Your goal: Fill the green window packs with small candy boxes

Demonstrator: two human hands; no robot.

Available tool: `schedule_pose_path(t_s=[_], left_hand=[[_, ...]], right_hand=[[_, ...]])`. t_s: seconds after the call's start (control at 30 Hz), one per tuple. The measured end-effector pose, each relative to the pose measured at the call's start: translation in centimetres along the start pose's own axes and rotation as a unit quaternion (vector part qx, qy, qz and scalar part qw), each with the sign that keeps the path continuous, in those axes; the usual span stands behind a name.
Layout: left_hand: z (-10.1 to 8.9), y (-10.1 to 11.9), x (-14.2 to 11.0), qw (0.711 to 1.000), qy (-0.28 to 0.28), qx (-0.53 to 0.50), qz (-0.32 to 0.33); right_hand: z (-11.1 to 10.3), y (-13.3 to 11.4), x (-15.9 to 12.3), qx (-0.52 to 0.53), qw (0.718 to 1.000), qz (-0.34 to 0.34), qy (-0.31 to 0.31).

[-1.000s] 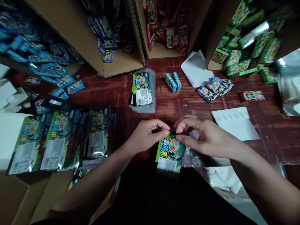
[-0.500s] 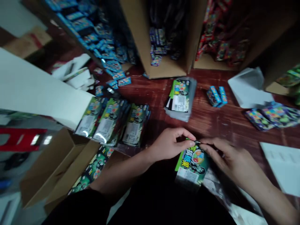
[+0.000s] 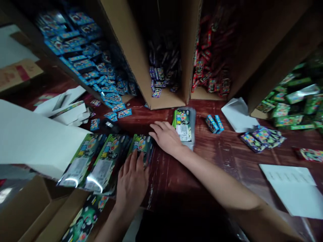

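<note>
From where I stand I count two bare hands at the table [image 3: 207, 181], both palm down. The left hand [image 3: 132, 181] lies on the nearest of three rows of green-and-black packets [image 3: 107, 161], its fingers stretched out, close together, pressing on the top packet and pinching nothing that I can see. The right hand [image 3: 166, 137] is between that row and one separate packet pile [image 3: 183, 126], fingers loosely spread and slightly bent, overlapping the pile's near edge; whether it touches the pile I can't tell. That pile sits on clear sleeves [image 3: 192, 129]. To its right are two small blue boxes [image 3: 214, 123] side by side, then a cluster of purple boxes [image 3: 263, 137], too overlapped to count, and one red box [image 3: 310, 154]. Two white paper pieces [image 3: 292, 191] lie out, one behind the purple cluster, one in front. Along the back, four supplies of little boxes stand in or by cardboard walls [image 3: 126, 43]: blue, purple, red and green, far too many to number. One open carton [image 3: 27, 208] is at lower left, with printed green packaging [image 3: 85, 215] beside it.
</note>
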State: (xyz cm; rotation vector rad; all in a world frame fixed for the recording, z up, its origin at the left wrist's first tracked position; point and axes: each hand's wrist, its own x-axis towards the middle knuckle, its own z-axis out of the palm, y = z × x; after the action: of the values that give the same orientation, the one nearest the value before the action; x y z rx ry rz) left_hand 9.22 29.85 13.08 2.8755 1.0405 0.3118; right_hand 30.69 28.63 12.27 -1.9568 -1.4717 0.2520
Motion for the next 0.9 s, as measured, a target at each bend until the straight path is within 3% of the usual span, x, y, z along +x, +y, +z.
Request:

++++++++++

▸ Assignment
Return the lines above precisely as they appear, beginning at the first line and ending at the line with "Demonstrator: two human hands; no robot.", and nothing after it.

▸ Answer section
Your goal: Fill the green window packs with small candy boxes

Demonstrator: two human hands; no robot.

This output completes the exercise.